Required action: Nothing should be left out: repeat all the data exactly.

Supplied information:
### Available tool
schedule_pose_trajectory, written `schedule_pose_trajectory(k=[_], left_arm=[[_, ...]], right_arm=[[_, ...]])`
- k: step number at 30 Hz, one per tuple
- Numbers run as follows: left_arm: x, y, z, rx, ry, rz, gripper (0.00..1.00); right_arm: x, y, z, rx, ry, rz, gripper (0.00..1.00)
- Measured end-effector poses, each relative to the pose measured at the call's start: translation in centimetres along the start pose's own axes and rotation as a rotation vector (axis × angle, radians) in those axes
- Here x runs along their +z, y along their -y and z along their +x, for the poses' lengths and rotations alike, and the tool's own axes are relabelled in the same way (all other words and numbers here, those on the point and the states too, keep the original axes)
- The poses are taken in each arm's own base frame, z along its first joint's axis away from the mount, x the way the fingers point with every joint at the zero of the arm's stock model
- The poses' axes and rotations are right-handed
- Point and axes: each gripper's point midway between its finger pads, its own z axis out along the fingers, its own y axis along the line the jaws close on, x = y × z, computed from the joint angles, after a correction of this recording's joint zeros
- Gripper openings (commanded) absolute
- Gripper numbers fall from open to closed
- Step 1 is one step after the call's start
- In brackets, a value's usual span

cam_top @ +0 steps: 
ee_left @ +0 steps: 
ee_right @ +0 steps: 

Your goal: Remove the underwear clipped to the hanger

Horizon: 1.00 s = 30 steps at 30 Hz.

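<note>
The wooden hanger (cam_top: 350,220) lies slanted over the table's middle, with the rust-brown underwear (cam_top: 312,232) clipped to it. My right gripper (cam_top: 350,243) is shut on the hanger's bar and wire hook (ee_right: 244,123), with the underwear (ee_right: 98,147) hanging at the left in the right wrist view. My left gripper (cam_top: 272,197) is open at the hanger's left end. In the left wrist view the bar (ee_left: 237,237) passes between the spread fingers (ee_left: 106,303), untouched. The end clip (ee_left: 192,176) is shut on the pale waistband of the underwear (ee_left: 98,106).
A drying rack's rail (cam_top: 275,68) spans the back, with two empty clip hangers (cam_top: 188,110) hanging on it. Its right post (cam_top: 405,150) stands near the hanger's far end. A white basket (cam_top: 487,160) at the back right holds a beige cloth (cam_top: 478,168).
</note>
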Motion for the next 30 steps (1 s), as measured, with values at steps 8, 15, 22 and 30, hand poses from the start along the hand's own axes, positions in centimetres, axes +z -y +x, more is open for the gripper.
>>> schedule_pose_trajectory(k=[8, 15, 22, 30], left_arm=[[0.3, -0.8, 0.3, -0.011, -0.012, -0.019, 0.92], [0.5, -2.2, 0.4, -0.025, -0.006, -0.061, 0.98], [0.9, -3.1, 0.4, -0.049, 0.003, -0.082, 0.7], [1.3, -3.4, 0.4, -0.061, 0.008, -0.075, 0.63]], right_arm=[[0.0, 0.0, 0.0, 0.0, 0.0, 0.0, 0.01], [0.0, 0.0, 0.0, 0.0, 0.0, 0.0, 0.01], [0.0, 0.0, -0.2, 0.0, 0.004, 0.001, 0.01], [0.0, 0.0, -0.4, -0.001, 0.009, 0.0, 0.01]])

Output below:
### Available tool
schedule_pose_trajectory, written `schedule_pose_trajectory(k=[_], left_arm=[[_, ...]], right_arm=[[_, ...]])`
- k: step number at 30 Hz, one per tuple
- Numbers run as follows: left_arm: x, y, z, rx, ry, rz, gripper (0.00..1.00); right_arm: x, y, z, rx, ry, rz, gripper (0.00..1.00)
- Measured end-effector poses, each relative to the pose measured at the call's start: translation in centimetres along the start pose's own axes and rotation as a rotation vector (axis × angle, radians) in those axes
- Here x runs along their +z, y along their -y and z along their +x, for the poses' lengths and rotations alike, and the tool's own axes are relabelled in the same way (all other words and numbers here, those on the point and the states too, keep the original axes)
- The poses are taken in each arm's own base frame, z along its first joint's axis away from the mount, x the way the fingers point with every joint at the zero of the arm's stock model
- The poses' axes and rotations are right-handed
- Point and axes: each gripper's point midway between its finger pads, its own z axis out along the fingers, its own y axis along the line the jaws close on, x = y × z, computed from the joint angles, after a correction of this recording's joint zeros
- Gripper openings (commanded) absolute
- Gripper numbers fall from open to closed
- Step 1 is one step after the call's start
- In brackets, a value's usual span

cam_top @ +0 steps: 
ee_left @ +0 steps: 
ee_right @ +0 steps: 

Your goal: Remove the underwear clipped to the hanger

Horizon: 1.00 s = 30 steps at 30 Hz.

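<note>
The wooden hanger (cam_top: 350,220) lies slanted over the table's middle, with the rust-brown underwear (cam_top: 312,232) clipped to it. My right gripper (cam_top: 350,243) is shut on the hanger's bar and wire hook (ee_right: 244,123), with the underwear (ee_right: 98,147) hanging at the left in the right wrist view. My left gripper (cam_top: 272,197) is open at the hanger's left end. In the left wrist view the bar (ee_left: 237,237) passes between the spread fingers (ee_left: 106,303), untouched. The end clip (ee_left: 192,176) is shut on the pale waistband of the underwear (ee_left: 98,106).
A drying rack's rail (cam_top: 275,68) spans the back, with two empty clip hangers (cam_top: 188,110) hanging on it. Its right post (cam_top: 405,150) stands near the hanger's far end. A white basket (cam_top: 487,160) at the back right holds a beige cloth (cam_top: 478,168).
</note>
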Motion for the next 30 steps (1 s), as measured, with values at steps 8, 15, 22 and 30, hand poses from the start along the hand's own axes, positions in centimetres, axes +z -y +x, more is open for the gripper.
>>> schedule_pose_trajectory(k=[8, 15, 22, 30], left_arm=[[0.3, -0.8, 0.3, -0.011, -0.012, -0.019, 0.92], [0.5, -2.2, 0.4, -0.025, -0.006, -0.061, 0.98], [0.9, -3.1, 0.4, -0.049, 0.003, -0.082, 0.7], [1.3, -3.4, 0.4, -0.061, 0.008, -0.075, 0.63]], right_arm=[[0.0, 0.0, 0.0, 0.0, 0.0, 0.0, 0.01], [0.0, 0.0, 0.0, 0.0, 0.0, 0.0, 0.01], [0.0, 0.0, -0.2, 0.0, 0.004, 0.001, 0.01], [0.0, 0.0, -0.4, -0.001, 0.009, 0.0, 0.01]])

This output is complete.